Impact of Minimal Silver Incorporation on Chalcopyrite Absorbers—Origins for Improved Open-Circuit Voltages in (Ag,Cu)(In,Ga)Se2 Solar Cells

The influence of minimal amounts of Ag (0.5–1.4 at%) on elemental distribution and crystalline quality of (Ag,Cu)(In,Ga)Se₂ (ACIGSe) absorbers grown by the three-stage coevaporation without added alkali elements is reported. The elemental ratios affect the amount of Ag to be uniformly incorporated into the chalcopyrite absorber and the open-circuit voltage (V_OC) of the ACIGSe solar cell devices. Ag-containing absorbers deposited at 530 °C achieve a best photoconversion efficiency of 18.2%. Due to an increased V_OC, ACIGSe absorbers perform better than their Ag-free variants at low deposition temperatures. The factors contributing to this increased V_OC of low-temperature devices are: 1) enhanced elemental Ga and In interdiffusion and hence their spatial distribution across the absorber thickness, leading to an increase in the minimum bandgap, 2) an improved absorber crystalline quality with larger grains resulting in high quasi-Fermi-level splitting and lower nonradiative losses.
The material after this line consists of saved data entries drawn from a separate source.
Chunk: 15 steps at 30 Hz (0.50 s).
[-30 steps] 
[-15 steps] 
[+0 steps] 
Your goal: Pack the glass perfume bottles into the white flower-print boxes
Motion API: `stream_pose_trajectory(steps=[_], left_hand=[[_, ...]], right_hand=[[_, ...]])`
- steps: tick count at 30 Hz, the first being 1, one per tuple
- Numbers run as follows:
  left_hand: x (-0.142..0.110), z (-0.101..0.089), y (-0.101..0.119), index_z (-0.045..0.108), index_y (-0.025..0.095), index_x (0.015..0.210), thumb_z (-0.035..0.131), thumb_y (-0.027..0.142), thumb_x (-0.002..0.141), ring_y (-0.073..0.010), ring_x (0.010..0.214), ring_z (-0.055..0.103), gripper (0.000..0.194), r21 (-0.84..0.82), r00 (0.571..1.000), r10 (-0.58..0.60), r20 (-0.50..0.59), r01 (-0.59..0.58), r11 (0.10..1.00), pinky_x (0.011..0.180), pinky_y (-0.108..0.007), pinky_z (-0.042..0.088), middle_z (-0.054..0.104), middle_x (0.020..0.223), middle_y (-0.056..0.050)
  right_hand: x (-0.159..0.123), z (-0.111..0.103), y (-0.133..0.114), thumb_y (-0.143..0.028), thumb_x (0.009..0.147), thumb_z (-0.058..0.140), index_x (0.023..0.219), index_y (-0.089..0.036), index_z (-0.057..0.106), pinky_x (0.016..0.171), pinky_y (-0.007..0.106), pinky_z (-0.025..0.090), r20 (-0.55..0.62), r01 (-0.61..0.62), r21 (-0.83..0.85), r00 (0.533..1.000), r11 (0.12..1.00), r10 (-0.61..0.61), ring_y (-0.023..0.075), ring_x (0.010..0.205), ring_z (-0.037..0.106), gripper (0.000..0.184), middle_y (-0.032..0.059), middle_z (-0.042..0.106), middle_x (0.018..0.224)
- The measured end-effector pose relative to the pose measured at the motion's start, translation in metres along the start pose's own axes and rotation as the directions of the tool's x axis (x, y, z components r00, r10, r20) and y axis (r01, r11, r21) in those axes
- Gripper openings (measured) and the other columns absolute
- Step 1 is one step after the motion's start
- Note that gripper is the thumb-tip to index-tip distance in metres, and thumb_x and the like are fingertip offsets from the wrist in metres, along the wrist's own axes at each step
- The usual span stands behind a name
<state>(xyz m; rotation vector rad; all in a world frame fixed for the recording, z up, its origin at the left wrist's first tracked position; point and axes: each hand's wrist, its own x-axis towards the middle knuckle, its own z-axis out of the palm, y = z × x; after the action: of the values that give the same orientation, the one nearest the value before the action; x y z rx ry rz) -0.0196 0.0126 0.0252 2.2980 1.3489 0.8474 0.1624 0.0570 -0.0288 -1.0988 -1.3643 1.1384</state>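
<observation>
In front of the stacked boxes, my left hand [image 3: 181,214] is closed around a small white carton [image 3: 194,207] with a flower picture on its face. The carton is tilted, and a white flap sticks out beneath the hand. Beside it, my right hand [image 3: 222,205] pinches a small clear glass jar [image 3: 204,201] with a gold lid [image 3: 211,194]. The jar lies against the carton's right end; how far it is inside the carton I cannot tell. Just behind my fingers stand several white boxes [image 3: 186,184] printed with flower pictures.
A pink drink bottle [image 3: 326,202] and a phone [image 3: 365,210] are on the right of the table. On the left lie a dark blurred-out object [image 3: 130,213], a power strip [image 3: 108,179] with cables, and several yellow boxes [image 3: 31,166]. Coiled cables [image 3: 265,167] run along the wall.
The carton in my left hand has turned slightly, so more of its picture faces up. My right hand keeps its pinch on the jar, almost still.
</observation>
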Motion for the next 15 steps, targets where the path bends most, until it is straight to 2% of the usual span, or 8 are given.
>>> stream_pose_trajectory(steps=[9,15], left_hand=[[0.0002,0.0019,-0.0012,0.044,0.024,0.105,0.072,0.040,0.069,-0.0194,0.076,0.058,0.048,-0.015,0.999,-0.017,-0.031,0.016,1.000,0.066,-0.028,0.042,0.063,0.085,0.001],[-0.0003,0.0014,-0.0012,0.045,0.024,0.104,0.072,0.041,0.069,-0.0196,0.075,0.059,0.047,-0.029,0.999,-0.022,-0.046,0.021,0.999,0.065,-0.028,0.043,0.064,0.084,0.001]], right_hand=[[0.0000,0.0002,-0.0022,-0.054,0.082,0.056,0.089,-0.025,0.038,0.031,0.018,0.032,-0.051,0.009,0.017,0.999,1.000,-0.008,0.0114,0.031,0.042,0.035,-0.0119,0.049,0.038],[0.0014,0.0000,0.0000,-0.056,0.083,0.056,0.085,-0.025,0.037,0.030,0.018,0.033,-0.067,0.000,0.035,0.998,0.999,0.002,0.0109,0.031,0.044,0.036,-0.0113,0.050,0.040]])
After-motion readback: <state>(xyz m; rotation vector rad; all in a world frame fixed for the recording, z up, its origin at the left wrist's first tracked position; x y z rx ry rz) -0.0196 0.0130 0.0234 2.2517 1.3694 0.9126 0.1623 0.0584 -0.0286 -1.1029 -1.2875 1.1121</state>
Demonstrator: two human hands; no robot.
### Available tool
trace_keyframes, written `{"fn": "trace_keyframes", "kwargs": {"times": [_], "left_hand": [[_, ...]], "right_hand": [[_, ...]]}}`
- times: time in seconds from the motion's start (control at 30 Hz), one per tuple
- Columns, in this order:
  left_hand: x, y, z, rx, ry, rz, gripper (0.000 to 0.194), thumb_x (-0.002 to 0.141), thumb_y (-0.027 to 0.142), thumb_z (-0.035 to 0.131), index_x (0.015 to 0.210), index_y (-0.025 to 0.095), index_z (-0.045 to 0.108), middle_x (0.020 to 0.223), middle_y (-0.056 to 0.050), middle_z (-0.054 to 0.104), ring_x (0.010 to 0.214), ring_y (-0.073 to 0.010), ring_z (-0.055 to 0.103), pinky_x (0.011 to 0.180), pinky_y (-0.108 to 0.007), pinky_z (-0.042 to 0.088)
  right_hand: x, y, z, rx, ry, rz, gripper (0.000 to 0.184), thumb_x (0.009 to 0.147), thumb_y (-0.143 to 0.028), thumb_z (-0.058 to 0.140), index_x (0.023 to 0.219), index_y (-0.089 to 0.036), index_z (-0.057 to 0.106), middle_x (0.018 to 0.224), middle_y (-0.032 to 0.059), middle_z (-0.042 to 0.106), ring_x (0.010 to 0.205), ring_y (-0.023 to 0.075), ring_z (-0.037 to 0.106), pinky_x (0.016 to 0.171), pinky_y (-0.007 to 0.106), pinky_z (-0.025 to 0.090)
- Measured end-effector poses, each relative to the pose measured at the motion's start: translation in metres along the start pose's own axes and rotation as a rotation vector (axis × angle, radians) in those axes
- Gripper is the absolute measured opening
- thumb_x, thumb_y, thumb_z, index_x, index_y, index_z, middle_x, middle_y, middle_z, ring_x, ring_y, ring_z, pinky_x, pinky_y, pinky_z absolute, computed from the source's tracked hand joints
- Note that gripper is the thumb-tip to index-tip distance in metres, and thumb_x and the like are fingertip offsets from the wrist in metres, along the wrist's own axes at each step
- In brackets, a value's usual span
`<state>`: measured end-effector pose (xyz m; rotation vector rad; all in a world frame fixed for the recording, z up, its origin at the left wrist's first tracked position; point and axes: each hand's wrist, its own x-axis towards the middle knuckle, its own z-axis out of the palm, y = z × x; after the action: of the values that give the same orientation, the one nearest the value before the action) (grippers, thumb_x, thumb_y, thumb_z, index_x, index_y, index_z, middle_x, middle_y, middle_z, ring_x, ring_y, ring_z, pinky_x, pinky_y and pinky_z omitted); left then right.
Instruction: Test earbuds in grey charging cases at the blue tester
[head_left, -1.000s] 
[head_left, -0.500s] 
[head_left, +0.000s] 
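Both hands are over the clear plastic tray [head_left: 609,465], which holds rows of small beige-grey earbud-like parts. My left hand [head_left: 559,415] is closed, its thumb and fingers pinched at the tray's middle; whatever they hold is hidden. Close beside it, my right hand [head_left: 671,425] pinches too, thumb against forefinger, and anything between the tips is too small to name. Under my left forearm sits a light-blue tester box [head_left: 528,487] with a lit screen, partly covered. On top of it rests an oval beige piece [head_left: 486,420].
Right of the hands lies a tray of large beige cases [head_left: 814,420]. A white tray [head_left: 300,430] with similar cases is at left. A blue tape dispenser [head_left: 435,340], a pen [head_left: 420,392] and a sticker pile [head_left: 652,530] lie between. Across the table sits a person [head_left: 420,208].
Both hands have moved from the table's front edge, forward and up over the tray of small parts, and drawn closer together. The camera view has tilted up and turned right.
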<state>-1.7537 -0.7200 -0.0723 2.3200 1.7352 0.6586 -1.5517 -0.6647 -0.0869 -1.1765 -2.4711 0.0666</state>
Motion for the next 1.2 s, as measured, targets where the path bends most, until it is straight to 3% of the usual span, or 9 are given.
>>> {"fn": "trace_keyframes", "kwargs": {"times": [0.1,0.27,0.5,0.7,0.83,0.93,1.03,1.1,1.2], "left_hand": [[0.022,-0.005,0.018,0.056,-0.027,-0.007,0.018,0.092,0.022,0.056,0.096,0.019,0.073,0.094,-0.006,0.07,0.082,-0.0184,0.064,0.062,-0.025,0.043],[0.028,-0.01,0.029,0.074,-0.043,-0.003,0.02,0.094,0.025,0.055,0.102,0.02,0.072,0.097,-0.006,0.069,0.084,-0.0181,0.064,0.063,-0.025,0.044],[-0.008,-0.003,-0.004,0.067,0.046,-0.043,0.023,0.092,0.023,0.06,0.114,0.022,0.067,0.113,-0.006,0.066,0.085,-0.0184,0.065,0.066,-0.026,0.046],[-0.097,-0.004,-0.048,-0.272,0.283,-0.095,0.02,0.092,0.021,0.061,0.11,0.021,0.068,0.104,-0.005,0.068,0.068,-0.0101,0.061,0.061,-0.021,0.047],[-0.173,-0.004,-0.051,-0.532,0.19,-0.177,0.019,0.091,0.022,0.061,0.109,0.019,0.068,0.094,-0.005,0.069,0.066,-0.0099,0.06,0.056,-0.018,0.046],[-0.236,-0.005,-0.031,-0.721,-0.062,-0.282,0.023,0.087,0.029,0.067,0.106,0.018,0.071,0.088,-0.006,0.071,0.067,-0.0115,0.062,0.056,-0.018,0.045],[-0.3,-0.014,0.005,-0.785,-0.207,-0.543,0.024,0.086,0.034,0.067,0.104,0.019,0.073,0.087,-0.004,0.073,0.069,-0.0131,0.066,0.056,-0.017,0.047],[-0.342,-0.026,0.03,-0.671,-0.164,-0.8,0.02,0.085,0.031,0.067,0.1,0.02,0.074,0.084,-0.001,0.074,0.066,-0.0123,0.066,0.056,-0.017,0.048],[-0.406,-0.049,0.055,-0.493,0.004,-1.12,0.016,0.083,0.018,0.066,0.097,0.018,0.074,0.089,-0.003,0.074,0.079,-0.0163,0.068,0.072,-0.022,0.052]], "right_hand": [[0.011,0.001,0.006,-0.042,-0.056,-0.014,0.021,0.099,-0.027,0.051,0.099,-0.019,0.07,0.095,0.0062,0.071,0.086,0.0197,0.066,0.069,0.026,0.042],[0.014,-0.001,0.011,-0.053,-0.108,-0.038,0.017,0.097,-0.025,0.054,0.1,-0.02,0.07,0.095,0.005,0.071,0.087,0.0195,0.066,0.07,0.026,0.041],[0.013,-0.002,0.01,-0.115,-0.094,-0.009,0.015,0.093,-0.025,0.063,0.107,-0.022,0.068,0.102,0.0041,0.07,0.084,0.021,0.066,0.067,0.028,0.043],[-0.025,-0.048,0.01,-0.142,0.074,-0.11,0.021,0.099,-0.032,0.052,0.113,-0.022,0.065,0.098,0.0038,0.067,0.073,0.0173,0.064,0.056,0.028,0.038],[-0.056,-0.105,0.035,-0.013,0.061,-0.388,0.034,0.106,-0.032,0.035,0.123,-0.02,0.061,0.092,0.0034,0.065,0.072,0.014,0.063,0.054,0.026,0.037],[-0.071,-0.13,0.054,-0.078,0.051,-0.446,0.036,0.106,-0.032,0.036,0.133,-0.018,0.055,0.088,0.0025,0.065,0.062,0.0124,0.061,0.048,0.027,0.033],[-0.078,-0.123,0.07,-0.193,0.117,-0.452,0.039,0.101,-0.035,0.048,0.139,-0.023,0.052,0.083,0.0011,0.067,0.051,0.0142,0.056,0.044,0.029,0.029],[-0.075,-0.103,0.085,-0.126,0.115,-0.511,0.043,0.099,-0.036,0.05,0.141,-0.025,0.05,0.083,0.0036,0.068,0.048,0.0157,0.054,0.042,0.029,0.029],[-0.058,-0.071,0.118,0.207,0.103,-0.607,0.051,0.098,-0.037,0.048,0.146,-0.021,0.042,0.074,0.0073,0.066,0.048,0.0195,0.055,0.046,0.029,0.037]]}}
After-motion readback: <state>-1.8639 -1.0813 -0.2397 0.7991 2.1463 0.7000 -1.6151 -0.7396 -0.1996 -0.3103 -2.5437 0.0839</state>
The photoluminescence data obtained on the ACIGSe absorbers reveal the corresponding variations in their bandgap and photoluminescence quantum yield. These material-level insights into Ag incorporation in chalcopyrite help to advance the development of chalcopyrite-based tandem solar cells, which—so far—is limited by the requirement of high deposition temperatures.